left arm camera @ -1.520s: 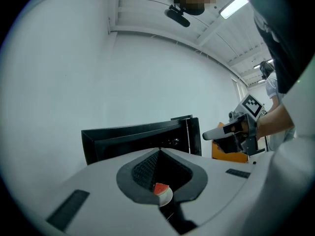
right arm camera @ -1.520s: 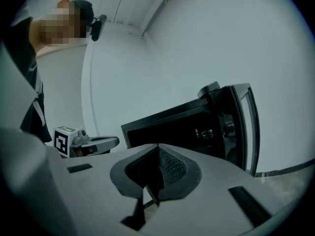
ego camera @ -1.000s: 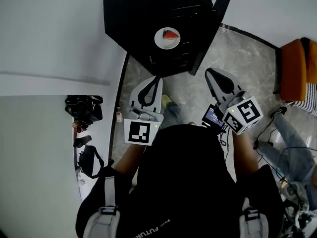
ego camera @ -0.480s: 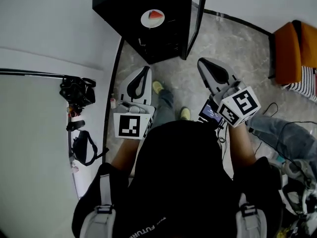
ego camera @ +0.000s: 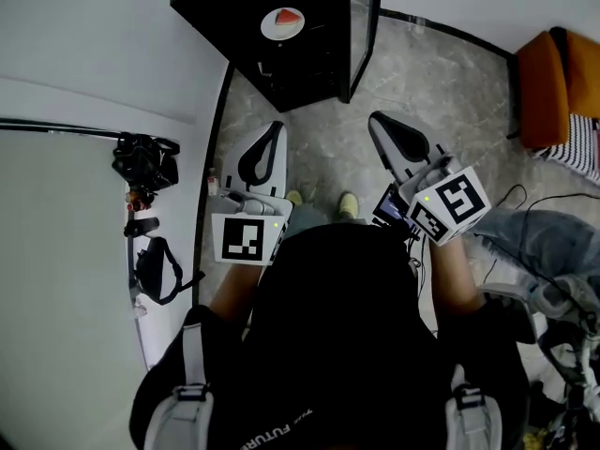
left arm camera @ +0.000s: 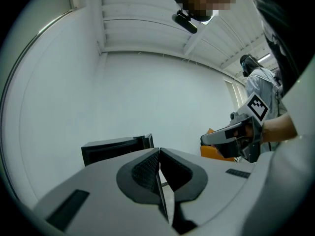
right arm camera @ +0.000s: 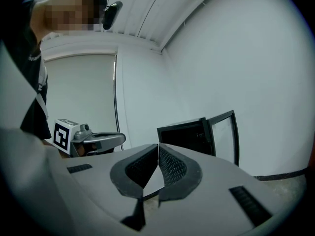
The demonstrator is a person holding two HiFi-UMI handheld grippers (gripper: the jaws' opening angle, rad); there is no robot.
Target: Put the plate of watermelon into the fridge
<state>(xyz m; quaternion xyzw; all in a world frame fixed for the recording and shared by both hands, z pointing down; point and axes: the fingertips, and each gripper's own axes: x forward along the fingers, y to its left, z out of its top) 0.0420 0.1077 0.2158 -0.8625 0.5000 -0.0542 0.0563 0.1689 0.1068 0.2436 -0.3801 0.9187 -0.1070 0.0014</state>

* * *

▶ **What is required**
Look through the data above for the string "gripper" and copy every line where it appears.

▶ **Expected answer**
The demonstrator is a person holding two HiFi-UMI handheld grippers (gripper: the jaws' opening angle, rad); there is no robot.
<state>(xyz m; quaternion xyzw; all in a world frame fixed for the recording and shared by both hands, z pointing down; point and axes: the fingertips, and each gripper's own axes: x forward along the fingers, y to its left, z out of its top) 0.0420 0.1077 0.2158 -0.8625 0.5000 -0.0542 0.0563 0.1689 0.1068 0.2436 -0.3801 0.9187 -0.1070 0.0014</state>

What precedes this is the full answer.